Maybe counseling is a middle space you need to be in right now, where it's safe to say you are poly out loud, but you don't yet have to deal with random reactions from the outside world.
I hope it's safe to say he's poly to his counselor. I once went to a counselor who told me "married people shouldn't get crushes." (That was during my second session. I did not go back to her.) There are some TERRIBLE therapists out there. It's not unwise to be wary of judgmental, non-helpful remarks or advice.
It's only been a month that you've been aware of it for yourself. It's ok that feeling comfortable in yourself as a poly person might take some time.
 
Were you physically or emotionally punished for your sexual behaviors as a kid (i.e., looking at porn, masturbating, etc.).
A lot of sexuality was kept from me for a long time. When caught having early masturbation attempts (when I was young -- early grade school, before I knew what masturbation was) were met with serious faces and shaking of heads. I didn't understand why they were displeased, but I knew that it had something to do with me on my bed, grinding against clothes or blankets all piled up between my legs.

It wasn't until sixth grade sex ed that I learned penises didn't have thumbnails (no clue where that concept came from, but I believed it). So much had been kept from me

In high school I found Dad's porn supply and Mom' s toy. I got called to their room. I lied and said I didn't think married men should be looking at porn.

Was I ever punished? Yeah. Definitely. And I can see some of that coloring this, but I don't know if it's the whole reason I feel the twinge when I hear poly words spoken aloud.
 
Like, instantly, or over time?

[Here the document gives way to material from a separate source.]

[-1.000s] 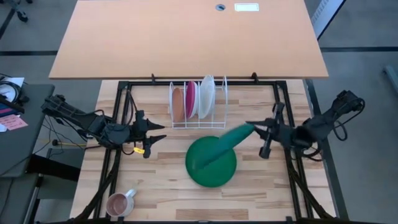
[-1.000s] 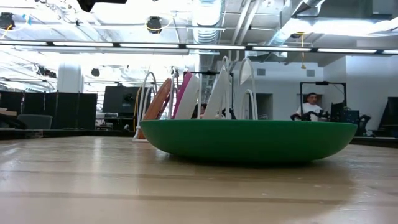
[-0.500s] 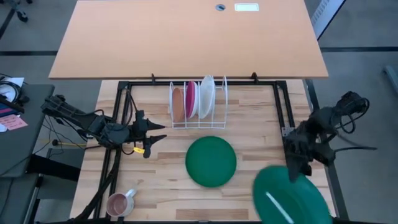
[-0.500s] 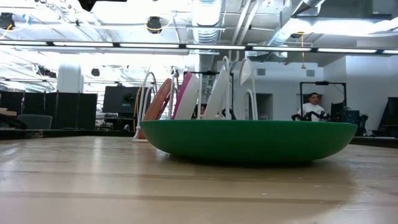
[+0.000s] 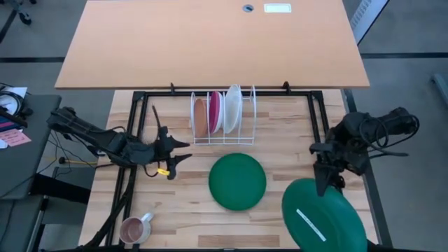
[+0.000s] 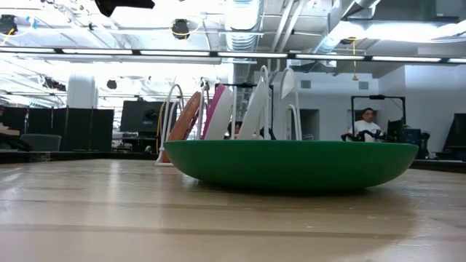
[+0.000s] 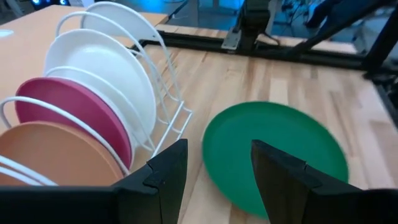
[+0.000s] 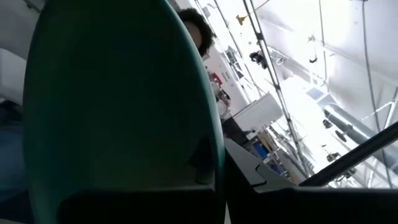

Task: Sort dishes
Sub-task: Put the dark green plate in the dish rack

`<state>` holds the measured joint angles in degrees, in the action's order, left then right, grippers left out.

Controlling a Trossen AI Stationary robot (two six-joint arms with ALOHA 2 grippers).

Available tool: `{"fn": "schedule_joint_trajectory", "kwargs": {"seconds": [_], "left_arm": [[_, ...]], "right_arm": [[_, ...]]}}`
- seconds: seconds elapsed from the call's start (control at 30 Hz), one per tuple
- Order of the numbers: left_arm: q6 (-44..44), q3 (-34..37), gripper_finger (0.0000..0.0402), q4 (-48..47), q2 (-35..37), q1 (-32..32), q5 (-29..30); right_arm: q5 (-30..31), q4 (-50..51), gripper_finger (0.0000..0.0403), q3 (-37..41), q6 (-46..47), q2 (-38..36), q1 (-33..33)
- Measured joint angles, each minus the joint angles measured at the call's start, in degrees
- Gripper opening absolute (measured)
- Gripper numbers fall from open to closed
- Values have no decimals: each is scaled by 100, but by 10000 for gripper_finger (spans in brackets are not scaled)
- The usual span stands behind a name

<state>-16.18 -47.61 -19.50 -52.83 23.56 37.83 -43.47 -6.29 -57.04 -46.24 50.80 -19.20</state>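
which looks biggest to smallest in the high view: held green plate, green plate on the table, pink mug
1. Held green plate, in the right gripper; it may only look bigger because it is raised toward the camera.
2. Green plate on the table.
3. Pink mug, clearly smallest.

Five plates show in all. Two are dark green: one green plate [image 5: 237, 182] lying flat on the table, and a second green plate [image 5: 324, 215] at the table's right front corner. Three more stand on edge in one white wire rack [image 5: 224, 115]: one orange-brown plate [image 5: 201, 117], one magenta plate [image 5: 215, 112] and one white plate [image 5: 232, 108]. There is one pink mug [image 5: 134, 228] with a single handle. Two robot arms are present, each with one two-finger gripper. One person [image 6: 362, 125] shows in the room behind.
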Motion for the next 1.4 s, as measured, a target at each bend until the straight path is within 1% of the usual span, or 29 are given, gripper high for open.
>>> {"fn": "schedule_joint_trajectory", "kwargs": {"seconds": [0.2,0.37,0.53,0.77,0.9,1.17,1.23,1.3,1.4], "left_arm": [[94,2,172,49,-266,-128,-2],[203,-12,172,195,-265,-141,-44],[236,-102,172,285,-261,-141,-155],[194,-107,172,236,-261,-138,-174],[181,-109,172,234,-261,-138,-354],[178,-109,172,233,-261,-138,-361],[120,-109,172,228,-262,-138,-365],[68,-109,172,227,-261,-138,-367],[74,-109,172,211,-261,-138,-370]], "right_arm": [[-28,-276,12,0,263,55,101],[-25,-272,12,0,336,60,179],[12,-583,12,0,450,55,174],[492,-846,12,0,626,57,174],[506,-918,12,0,638,112,172],[530,-944,12,0,741,333,171],[742,-962,12,0,757,406,121],[1120,-1103,12,0,865,497,62],[2024,-1492,12,0,1217,669,-9]]}}
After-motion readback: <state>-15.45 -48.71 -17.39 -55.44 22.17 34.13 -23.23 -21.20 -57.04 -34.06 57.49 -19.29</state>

It's only been a month that you've been aware of it for yourself. It's ok that feeling comfortable in yourself as a poly person might take some time.

Galagirl

I don't expect to be instantly ready, but I do have it as a long-term goal. I have a lot of learning to do before I'm strong enough. Right now words like "polyamorous" sting. When they stop hurting me I can move on.
 
Hi abnorm,

I'm pretty sure that you are struggling against your monogamous programming. You have been taught to think that polyamory is immoral and will always end badly, and that polyamorists deserve to have things end badly. It has only been a month since you have identified polyamory within yourself. I think it's going to take more like a year to start overwriting your monogamous programming -- and that's if you actively work on it, such as by getting feedback from the various members on this forum. You will need a lot of patience with yourself, and with the process. I think you are doing fine. You are doing all the things you are supposed to do.

Regards,
Kevin T.
 
I think you are doing fine. You are doing all the things you are supposed to do.

Regards,
Kevin T.

Thanks for the sweet words. I'm trying to work on it as often as I can.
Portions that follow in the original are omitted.